Tentatively, Paul reached out.

“See,” she said.

“Fuck!”

“Yeah.”

“Fucking right.”

“See? Told you.”

He felt some more, the ends of his fingers slipped under elastic. She said, “That's far enough.”

“Right. Just checking.” He withdrew his hand. “Amazing that is, though. Makes you think, dunnit?”

He found Brian Lara in the shadows, tube of fuel in one hand, in the other a paper funnel to help with the huff.

“All right, Jay?”

“It's Brian Lara now.”

“Fair enough, but you ain't black.”

“You can have a black white man, if you want, if you ain't prejudice. I mean, no one's white, are they? They're red, they're pink, they're lightly cooked or they're well cooked. No one's white, except the Irish.”

“Fair enough. How's it going, Bry?”

“Dick, dick, dick, dosh, dosh, dosh. You know?”

“Yeah. Waiting for Powder Pete, see?”

“Yeah. Powder Pete’s OK.”

“He knows everything, about the universe and important stuff. The scientists should talk to him then they wouldn’t waste their time with telescopes and writing on blackboards. Powder Pete reckons it’s all crap. He says you can’t have something inside of nothing so that proves it goes on forever. The universe, everything. And that means it never started. That’s it then, innit? No God.”

“Who cares? Why bother? Waste of time thinking. It don’t stop the sore throat, does it?”

“Good point. No point.”

“Dick dosh, innit? Nothing else matters. Never did.”

“Yeah. That stuff's probably done your throat.”

“Gotta be done, though.”

“Yeah, suppose.”

“Tick tock, tick tock, dick dosh, dick dosh.”

“Yeah, it's a living innit? I heard you was with the kozzers.” “Yeah, was.”

“Fuck that.”

“Yeah, that's what I thought.”

“What they want?”

“About the girls getting knifed innit?”

“They thought you…? Where do they get off nowadays? No wonder the streets ain't safe no more.”

“No, not me. Fucking hell. Thought I might have seen something, that's all.”
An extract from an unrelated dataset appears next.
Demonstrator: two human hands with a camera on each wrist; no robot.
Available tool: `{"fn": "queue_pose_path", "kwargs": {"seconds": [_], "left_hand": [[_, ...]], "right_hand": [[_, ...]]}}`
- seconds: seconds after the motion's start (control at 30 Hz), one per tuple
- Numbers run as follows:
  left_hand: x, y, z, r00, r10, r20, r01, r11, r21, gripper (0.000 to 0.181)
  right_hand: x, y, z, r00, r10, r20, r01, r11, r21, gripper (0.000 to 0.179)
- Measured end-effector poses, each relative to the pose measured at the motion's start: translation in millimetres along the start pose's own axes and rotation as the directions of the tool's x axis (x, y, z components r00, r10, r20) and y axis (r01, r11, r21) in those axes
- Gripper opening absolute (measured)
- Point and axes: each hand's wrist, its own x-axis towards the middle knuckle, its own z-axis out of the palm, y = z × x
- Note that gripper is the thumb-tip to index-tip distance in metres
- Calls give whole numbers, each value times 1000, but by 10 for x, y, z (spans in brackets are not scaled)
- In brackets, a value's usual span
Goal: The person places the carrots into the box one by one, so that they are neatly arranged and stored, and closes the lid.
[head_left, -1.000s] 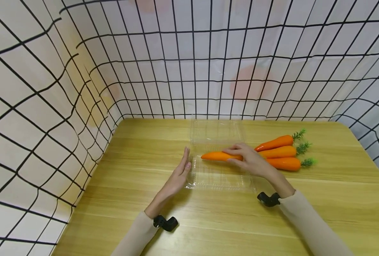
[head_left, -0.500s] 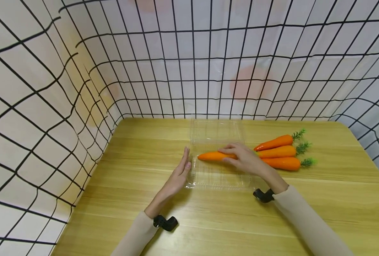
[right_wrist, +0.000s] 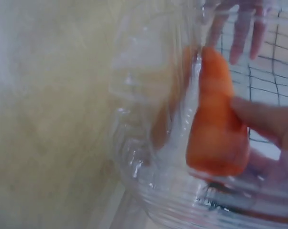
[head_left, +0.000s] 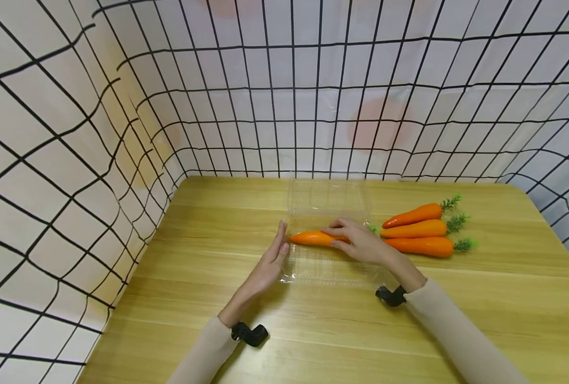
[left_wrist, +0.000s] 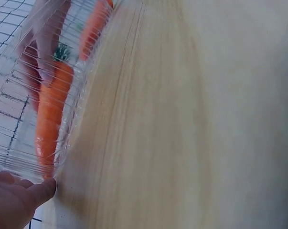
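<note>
Clear box (head_left: 332, 280): on the bench (head_left: 313, 336), lid (head_left: 327, 196) laid back behind it.
Right hand (head_left: 358, 241): I see it pinching a carrot (head_left: 310, 238) in the box.
Left hand (head_left: 267, 266): fingers straight, touching the box's left side.
Other carrots (head_left: 416, 229): three, just right of the box.

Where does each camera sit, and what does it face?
Head: on the person's head, facing forward and down at table and clear container; left hand, right hand and sleeves show.
Left wrist: on that wrist, facing table and container; left hand low left, right fingers seen through it.
Right wrist: on that wrist, facing the held carrot; right hand at right, left fingers at top.
Wrist views share the held carrot and container.
</note>
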Motion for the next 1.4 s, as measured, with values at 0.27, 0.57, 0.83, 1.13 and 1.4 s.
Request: {"fn": "queue_pose_path", "kwargs": {"seconds": [0.27, 0.57, 0.83, 1.13, 1.4], "left_hand": [[6, 11, -1, 1000, 5, -3, -5, 1000, 11, 62], [-1, 4, 5, 1000, -2, -2, 2, 1000, 6, 62], [-7, 6, 8, 1000, -6, 6, 6, 1000, 3, 62], [-12, 5, 10, 1000, -15, 9, 15, 1000, 8, 63], [-7, -2, 12, 1000, -12, 0, 12, 1000, 5, 62]], "right_hand": [[-11, -1, 25, 999, 46, -22, -46, 999, -14, 42], [-29, -5, 76, 998, 27, -53, -29, 999, -38, 40], [-34, 8, 107, 996, 9, -86, -15, 998, -66, 38], [-44, -2, 118, 990, -24, -137, 6, 991, -133, 37], [-26, -14, 120, 985, -47, -164, 19, 986, -166, 35]]}}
“Oh, that's all right then. Did you?”

“Might of done. That's the point. You see people, don't you? But you don't. People is people. They're meaningless ain't they? When you think about it. A whole fucking person, but we don’t give a fuck. I've been sitting here thinking about that.”

“I've been thinking about the people in Africa.”

“That's what I'm saying, innit? That's the point. Faces is faces. Can't remember. Thinking about the dosh. Don't see nothing else, do you? Gotta get through today. Dick, dick, dosh, dosh. Scratchcard later, maybe. Fuck tomorrow. All the faces innit? Don’t give a fuck, see?” “Absolutely. See that. Right. But, you helping them?”

“Sort of. Not grassing.”

“I didn't mean that. Fuck that.”

“The geezer they're looking for, right? Who might be a woman. They reckon he's going to kill somebody. Maybe next time. They think, maybe, one of the toms might have seen him. Like. So they want me to finger the toms. Bit silly cos they've only gotta go down the road and they finger themselves and they know them all anyway. That fucking sergeant geezer, you know the one, big geezer, he’s always sniffing around the toms. But there’s this one I saw, they’re interested in her.”